§ **TASK REQUIREMENTS**
Your answer must consist of exactly the lines below, starting with the line with "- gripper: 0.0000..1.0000" and going on through the line with "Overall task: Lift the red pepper", and nothing else.

[Records from a dataset]
-.-.-

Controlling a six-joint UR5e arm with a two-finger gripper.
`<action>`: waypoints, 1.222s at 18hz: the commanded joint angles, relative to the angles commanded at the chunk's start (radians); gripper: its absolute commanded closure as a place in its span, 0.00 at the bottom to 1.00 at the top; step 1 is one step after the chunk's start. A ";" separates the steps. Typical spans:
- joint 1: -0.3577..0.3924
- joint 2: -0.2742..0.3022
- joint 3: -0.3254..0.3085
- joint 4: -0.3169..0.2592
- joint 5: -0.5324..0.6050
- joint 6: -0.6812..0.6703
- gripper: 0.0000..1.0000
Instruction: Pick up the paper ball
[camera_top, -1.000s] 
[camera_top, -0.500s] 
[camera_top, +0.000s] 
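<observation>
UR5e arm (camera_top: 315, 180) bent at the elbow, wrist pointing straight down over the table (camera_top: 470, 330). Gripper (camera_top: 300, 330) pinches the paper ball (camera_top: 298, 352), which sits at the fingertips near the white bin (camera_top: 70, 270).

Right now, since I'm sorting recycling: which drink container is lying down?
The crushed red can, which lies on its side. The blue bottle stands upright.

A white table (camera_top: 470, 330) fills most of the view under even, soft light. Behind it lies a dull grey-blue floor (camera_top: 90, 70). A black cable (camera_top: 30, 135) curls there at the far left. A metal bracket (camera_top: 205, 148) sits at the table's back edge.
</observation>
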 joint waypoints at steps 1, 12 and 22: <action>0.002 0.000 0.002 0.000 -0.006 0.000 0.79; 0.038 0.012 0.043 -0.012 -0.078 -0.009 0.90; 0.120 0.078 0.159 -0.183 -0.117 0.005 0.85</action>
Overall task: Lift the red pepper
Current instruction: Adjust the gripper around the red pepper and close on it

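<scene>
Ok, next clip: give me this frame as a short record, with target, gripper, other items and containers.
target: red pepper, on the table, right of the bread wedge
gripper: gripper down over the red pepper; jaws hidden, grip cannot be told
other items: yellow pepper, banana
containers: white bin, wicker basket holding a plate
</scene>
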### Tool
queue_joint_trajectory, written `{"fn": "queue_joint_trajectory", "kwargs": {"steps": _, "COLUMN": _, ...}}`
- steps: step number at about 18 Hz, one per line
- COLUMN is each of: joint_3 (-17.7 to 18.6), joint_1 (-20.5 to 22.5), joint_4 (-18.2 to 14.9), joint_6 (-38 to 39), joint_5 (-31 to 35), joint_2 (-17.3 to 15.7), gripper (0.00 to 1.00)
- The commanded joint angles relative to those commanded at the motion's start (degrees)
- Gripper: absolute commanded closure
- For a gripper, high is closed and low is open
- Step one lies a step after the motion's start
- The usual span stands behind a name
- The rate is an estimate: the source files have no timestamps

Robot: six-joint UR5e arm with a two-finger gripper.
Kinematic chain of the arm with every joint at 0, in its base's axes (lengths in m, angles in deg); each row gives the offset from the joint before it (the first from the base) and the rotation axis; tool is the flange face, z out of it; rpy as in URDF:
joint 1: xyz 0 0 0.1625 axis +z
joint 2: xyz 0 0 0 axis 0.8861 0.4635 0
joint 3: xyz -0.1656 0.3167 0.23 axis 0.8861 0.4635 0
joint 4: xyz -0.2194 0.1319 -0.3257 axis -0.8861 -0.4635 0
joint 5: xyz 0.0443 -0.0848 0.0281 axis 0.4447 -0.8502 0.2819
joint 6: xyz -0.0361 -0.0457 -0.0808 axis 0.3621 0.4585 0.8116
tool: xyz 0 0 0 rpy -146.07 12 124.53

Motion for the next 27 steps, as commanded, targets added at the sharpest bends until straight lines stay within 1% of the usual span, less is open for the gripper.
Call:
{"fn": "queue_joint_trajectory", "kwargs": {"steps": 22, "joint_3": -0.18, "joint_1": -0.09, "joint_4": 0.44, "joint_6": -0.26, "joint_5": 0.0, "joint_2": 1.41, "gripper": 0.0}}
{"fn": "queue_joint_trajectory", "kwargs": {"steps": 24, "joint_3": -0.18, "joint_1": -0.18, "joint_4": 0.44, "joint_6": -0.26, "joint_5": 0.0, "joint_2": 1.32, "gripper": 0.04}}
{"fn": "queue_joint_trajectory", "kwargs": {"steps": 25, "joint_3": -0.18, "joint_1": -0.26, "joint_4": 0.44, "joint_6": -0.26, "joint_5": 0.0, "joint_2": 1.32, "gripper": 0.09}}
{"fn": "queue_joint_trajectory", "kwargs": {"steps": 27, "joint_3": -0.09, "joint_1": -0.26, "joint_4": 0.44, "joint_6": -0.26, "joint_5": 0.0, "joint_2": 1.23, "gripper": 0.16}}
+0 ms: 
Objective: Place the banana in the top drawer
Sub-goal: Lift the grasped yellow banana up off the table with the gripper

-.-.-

§ **SOLUTION FOR THIS EXERCISE**
- gripper: 0.0000..1.0000
Instruction: Pick up the paper ball
[camera_top, -1.000s] 
[camera_top, -0.500s] 
[camera_top, +0.000s] 
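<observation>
UR5e arm (camera_top: 315, 180) bent at the elbow, wrist pointing straight down over the table (camera_top: 470, 330). Gripper (camera_top: 300, 330) pinches the paper ball (camera_top: 298, 352), which sits at the fingertips near the white bin (camera_top: 70, 270).

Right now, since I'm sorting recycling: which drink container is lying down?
The crushed red can, which lies on its side. The blue bottle stands upright.

A white table (camera_top: 470, 330) fills most of the view under even, soft light. Behind it lies a dull grey-blue floor (camera_top: 90, 70). A black cable (camera_top: 30, 135) curls there at the far left. A metal bracket (camera_top: 205, 148) sits at the table's back edge.
</observation>
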 joint waypoints at steps 1, 12 and 22: <action>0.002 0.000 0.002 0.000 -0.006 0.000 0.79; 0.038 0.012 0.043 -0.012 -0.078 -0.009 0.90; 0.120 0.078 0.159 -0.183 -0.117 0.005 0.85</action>
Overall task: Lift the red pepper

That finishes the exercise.